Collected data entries

· · · · ·

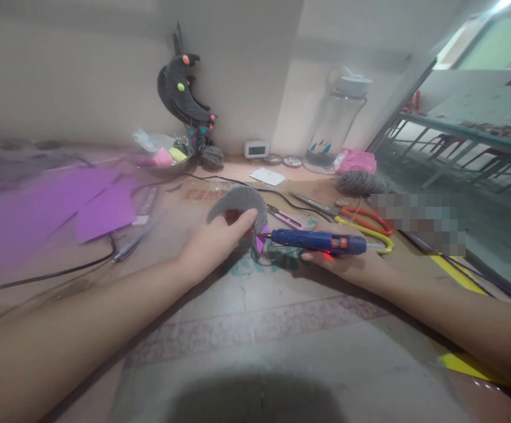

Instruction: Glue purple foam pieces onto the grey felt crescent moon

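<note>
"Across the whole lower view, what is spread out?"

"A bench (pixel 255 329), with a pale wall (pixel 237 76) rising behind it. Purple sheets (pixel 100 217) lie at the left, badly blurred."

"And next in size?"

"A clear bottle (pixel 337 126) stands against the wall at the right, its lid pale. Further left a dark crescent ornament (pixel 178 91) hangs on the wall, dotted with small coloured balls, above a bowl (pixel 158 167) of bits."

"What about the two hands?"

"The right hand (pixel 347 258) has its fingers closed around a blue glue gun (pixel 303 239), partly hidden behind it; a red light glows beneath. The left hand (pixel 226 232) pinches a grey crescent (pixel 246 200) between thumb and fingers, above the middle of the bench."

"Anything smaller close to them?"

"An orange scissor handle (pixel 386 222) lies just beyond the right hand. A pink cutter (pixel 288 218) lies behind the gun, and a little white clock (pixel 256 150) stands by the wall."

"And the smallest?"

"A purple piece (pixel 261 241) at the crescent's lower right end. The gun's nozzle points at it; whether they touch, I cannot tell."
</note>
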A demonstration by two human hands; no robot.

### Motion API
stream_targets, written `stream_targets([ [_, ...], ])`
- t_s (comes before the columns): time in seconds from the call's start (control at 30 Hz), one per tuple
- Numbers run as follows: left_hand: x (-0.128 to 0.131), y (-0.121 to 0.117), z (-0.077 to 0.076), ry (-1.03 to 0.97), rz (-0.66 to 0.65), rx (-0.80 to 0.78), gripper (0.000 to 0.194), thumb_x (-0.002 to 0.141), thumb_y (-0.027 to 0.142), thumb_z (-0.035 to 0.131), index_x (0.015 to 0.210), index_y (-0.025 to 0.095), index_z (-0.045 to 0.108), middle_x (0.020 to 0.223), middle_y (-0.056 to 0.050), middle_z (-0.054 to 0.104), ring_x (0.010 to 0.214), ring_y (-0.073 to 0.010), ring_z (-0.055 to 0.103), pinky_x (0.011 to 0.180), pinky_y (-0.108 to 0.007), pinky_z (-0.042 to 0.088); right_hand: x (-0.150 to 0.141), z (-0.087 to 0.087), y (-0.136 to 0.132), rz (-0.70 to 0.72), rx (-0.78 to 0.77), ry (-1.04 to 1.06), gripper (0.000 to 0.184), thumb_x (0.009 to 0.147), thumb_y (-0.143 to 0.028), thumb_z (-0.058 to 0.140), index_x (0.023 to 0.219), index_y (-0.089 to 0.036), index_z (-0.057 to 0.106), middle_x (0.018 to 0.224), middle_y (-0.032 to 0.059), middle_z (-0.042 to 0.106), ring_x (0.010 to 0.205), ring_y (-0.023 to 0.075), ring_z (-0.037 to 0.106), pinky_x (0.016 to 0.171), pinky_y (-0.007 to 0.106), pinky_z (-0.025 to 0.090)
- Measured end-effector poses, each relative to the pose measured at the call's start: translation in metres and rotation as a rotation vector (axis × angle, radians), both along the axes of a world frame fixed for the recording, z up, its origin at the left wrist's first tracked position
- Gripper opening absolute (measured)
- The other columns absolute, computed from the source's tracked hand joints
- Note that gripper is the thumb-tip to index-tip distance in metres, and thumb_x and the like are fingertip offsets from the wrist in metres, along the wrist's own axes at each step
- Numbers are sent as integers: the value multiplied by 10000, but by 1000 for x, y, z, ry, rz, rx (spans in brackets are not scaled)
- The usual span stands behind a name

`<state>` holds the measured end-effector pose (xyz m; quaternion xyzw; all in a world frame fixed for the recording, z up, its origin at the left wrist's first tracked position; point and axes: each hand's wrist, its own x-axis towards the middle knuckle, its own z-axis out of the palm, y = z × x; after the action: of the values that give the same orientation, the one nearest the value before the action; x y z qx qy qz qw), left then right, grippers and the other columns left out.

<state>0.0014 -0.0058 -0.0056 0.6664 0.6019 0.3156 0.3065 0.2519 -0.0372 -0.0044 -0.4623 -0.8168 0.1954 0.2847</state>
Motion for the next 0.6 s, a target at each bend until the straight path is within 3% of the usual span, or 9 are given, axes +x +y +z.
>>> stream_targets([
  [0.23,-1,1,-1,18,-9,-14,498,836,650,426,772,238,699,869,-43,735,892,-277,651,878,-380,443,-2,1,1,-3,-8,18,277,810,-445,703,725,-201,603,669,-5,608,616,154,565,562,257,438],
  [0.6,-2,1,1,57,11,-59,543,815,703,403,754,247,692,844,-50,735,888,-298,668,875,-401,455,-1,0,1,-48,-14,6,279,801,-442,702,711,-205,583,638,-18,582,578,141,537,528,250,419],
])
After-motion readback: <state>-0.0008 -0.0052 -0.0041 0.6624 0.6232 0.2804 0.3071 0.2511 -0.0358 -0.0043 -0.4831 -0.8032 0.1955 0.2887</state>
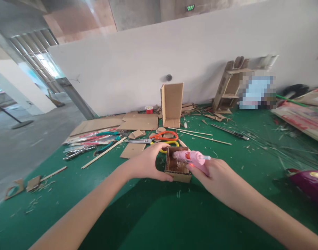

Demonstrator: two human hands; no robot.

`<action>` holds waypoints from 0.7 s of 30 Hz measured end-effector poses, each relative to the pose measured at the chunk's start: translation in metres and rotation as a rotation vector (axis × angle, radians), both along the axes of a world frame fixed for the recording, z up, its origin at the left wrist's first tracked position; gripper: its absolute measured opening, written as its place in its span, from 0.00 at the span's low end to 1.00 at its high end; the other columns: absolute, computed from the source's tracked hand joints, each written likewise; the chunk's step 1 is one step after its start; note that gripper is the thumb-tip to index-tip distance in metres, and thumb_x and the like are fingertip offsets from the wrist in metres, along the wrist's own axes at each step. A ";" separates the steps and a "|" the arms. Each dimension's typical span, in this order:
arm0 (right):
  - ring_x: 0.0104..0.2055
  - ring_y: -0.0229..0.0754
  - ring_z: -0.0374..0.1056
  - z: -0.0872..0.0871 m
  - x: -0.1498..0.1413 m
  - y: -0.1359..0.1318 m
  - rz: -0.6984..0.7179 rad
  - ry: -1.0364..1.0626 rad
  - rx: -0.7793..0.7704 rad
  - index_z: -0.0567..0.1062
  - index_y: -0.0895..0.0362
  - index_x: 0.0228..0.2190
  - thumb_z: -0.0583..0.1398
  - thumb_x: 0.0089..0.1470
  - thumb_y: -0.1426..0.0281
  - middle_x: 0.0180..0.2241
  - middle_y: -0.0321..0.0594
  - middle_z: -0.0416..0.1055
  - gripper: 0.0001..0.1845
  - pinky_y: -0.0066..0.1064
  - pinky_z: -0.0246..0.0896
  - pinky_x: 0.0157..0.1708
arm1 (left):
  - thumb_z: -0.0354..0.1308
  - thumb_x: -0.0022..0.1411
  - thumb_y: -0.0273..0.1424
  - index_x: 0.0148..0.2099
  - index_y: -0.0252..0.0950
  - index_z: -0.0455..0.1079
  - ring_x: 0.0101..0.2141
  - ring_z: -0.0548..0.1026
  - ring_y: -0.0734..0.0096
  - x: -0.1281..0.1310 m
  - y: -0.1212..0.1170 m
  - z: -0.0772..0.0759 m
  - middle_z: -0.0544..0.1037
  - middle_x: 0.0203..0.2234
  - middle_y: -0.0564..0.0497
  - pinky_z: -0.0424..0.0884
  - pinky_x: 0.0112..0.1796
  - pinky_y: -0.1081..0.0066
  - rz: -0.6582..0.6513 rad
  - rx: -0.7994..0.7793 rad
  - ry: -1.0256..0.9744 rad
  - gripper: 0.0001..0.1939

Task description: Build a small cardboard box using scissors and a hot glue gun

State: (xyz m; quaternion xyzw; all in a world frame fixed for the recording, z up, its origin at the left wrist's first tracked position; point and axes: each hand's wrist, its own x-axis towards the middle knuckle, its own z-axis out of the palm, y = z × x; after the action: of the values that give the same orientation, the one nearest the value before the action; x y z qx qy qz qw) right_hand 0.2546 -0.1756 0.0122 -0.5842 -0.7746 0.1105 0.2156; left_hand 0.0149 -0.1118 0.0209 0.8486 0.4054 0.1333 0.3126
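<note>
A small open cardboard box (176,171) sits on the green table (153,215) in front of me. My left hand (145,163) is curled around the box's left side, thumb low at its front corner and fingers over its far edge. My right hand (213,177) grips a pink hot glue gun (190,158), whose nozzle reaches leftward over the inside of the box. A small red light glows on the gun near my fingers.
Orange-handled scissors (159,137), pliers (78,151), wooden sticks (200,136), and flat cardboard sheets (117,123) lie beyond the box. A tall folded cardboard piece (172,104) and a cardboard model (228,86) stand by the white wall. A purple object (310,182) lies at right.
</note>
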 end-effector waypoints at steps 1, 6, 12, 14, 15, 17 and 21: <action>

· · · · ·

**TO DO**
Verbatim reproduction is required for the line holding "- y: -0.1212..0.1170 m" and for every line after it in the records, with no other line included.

**ANSWER FOR THIS EXERCISE**
  - y: -0.1212..0.1170 m
  - z: -0.0772..0.0759 m
  - middle_z: -0.0544..0.1037
  - middle_x: 0.0203..0.2234
  - middle_y: -0.0564..0.0497
  - pinky_z: -0.0424..0.0884
  - pinky_x: 0.0112..0.1796
  - pinky_y: -0.1081..0.0066
  - rz: -0.6582..0.6513 rad
  - rx: -0.7994..0.7793 rad
  - ry: -1.0256..0.9744 rad
  - gripper: 0.0001..0.1939

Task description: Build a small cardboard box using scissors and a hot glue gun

State: (xyz m; quaternion xyzw; all in a world frame fixed for the recording, z up, its origin at the left wrist's first tracked position; point and axes: each hand's wrist, its own x-axis towards the middle knuckle, its own z-axis out of the palm, y = z × x; after the action: of the values that give the same orientation, the one nearest the value before the action; x y z qx qy qz qw) right_hand 0.2546 -0.1756 0.0122 -0.5842 -0.7746 0.1105 0.2156; left_hand 0.0149 -0.1118 0.0209 0.8486 0.4054 0.1333 0.3126
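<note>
A small open cardboard box (176,171) sits on the green table (153,215) in front of me. My left hand (145,163) is curled around the box's left side, thumb low at its front corner and fingers over its far edge. My right hand (213,177) grips a pink hot glue gun (190,158), whose nozzle reaches leftward over the inside of the box. A small red light glows on the gun near my fingers.
Orange-handled scissors (159,137), pliers (78,151), wooden sticks (200,136), and flat cardboard sheets (117,123) lie beyond the box. A tall folded cardboard piece (172,104) and a cardboard model (228,86) stand by the white wall. A purple object (310,182) lies at right.
</note>
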 end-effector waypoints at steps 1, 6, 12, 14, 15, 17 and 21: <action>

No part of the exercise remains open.